À une époque, je disais volontiers que j’étais un passionné de « nature », que j’éprouvais un fort besoin de la côtoyer. Les perspectives de combat politique dans ce domaine me semblaient assez claires : multiplier les structures de type parc national, laisser le maximum de zones de nature tranquilles en expulsant autant que possible de leurs frontières les humains et leurs activités destructrices. Puis on m’a mis entre les mains les livres de Philippe Descola, notamment Les Lances du crépuscule, dans lequel il raconte son séjour avec sa compagne Anne-Christine Taylor chez les Indiens Achuar, en Amazonie équatorienne. Ce récit me touchait d’autant plus qu’il faisait écho à mes premiers voyages en Amazonie, où je m’étais rendu pour observer les oiseaux et où j’avais été amené à fréquenter des Shuar, une ethnie proche des Achuar. Je n’avais à ce moment-là aucune curiosité anthropologique et m’étais certainement dit que ces Indiens étaient fabuleusement « proches de la nature ». De cette expression éculée, voilà ce qu’écrit Descola : « Dire des Indiens qu’ils sont « proches de la nature » est une manière de contresens, puisqu’en donnant aux êtres qui la peuplent une dignité égale à la leur, ils n’adoptent pas à leur endroit une conduite vraiment différente de celle qui prévaut entre eux. Pour être proche de la nature, encore faut-il que la nature soit, exceptionnelle disposition dont seuls les Modernes se sont trouvés capables et qui rend sans doute notre cosmologie plus énigmatique et moins aimable que toutes celles des cultures qui nous ont précédés. » Un nouveau monde s’ouvrait à moi.

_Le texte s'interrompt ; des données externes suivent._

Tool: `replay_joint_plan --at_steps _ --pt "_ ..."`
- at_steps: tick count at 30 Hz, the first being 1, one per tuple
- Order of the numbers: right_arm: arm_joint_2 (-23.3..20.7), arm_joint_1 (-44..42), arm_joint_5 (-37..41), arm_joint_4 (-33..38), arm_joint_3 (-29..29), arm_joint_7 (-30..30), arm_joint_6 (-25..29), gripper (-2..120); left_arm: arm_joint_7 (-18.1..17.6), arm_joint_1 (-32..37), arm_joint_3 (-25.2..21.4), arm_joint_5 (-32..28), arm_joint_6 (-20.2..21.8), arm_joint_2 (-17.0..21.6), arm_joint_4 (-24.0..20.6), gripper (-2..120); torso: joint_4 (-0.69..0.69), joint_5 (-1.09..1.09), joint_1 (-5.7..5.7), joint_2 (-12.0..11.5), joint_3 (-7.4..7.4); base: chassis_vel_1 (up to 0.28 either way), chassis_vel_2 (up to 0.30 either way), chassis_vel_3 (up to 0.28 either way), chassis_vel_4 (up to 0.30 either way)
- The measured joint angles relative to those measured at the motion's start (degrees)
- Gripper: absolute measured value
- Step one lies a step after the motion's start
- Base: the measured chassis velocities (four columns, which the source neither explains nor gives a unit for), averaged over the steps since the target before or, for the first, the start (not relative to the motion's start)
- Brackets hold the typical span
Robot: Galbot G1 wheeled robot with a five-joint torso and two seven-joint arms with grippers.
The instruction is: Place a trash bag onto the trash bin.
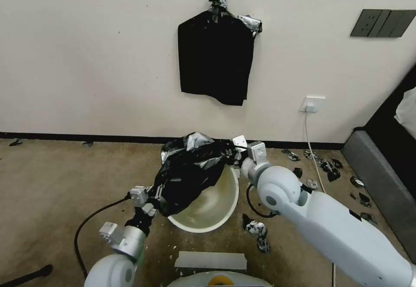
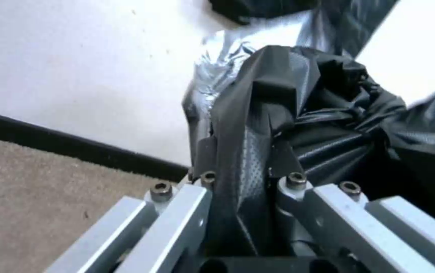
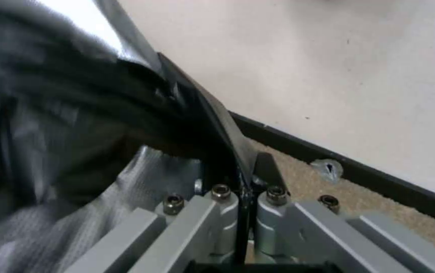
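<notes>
Carpet [image 1: 56, 183] lies open across the left of the head view, bare but for a black cable [image 1: 93, 217] curving along the lower left. One trash bin [image 1: 212, 204], cream-white and round, sits at centre, its rim showing on the lower and right sides. One trash bag [image 1: 190, 170] is bunched over the upper left part of the bin's mouth, stretched between the two grippers.

At the lower left of the bag, the left gripper [image 1: 155, 194] is clamped on a fold of black plastic; in the left wrist view the film runs down between its fingers [image 2: 197, 204]. At the upper right of the bag, near the bin's far rim, the right gripper [image 1: 234, 150] pinches a thin edge of the bag, its fingers [image 3: 222, 212] pressed nearly together on it in the right wrist view.

On the wall [image 1: 86, 62] above hangs one flat black bundle [image 1: 215, 55] with a taped, knotted top. A black skirting strip [image 1: 65, 136] marks the wall's foot. Torn black scraps [image 1: 329, 168] litter the carpet at the right, with one more clump [image 1: 258, 230] just below the bin. A grey bench edge [image 1: 381, 191] closes the right side. One white socket [image 1: 313, 104] holds a plug with a white cord running down; a dark switch panel [image 1: 383, 23] sits at upper right. A pale strip [image 1: 211, 260] lies on the floor below the bin. No writing is readable.
</notes>
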Motion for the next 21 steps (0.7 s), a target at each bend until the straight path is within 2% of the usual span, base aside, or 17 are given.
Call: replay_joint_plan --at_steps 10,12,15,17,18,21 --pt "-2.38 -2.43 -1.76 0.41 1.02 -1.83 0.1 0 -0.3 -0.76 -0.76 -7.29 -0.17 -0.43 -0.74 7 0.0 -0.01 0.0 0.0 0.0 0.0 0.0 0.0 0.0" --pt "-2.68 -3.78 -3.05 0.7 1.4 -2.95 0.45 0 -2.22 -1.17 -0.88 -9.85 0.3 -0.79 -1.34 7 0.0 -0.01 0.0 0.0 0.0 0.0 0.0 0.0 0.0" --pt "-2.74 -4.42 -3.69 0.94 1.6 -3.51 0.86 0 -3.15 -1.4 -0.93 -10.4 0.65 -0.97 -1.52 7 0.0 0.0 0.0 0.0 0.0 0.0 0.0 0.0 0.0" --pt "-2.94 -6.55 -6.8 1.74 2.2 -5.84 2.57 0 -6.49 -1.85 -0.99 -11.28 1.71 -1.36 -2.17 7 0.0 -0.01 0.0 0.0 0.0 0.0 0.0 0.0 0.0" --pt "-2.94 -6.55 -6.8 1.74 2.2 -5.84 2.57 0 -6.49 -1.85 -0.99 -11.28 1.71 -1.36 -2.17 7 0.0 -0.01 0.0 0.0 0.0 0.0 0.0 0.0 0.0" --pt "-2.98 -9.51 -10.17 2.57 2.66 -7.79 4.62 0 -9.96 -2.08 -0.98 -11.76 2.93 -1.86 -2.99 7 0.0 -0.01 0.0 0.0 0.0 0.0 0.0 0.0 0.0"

Je découvrais, éberlué, que le concept de nature, loin de désigner une réalité objective, est une construction sociale de l’Occident moderne. La plupart des autres peuples du monde se passent de la distinction entre nature et culture et organisent de façon toute différente les relations entre les humains et les autres êtres vivants. La protection de la nature ne pouvait donc pas être, comme je l’avais imaginé, le contrepoint politique radical à la dévastation du monde orchestré par l’Occident industriel. Protection et exploitation sont les deux facettes complémentaires d’une même relation d’utilisation, d’un rapport au monde où plantes, animaux et milieux de vie se voient attribuer un statut d’objets dont les humains peuvent disposer à leur guise – fût-ce pour les protéger. Cela ne veut pas dire qu’il ne faut pas protéger ce qui peut encore l’être, mais cette prise de conscience ouvrait des perspectives politiques autrement enthousiasmantes : défaire la distinction entre nature et culture pour inviter les plantes, les animaux et les milieux de vie à partager la sociabilité des humains. Non plus des objets à protéger, mais des êtres avec lesquels vivre en bonne entente, des interlocuteurs légitimes, dotés de leurs propres intérêts, désirs et perspectives sur le monde. Les possibilités de relation avec eux devenaient infiniment plus riches et joyeuses que ce qui est autorisé par la fausse opposition entre exploitation et protection.
J’ai alors contacté Philippe Descola et l’ai rencontré dans son bureau du laboratoire d’anthropologie sociale. Je l’ai sollicité, entre autres, pour qu’il me donne quelques indications qui me permettraient de me rendre chez les Achuar : je voulais voir de mes yeux à quoi ressemblait un monde où l’on discute quotidiennement avec les plantes et les animaux. Je repartais donc en Équateur, tout excité, avec Les Lances du crépuscule sous le bras.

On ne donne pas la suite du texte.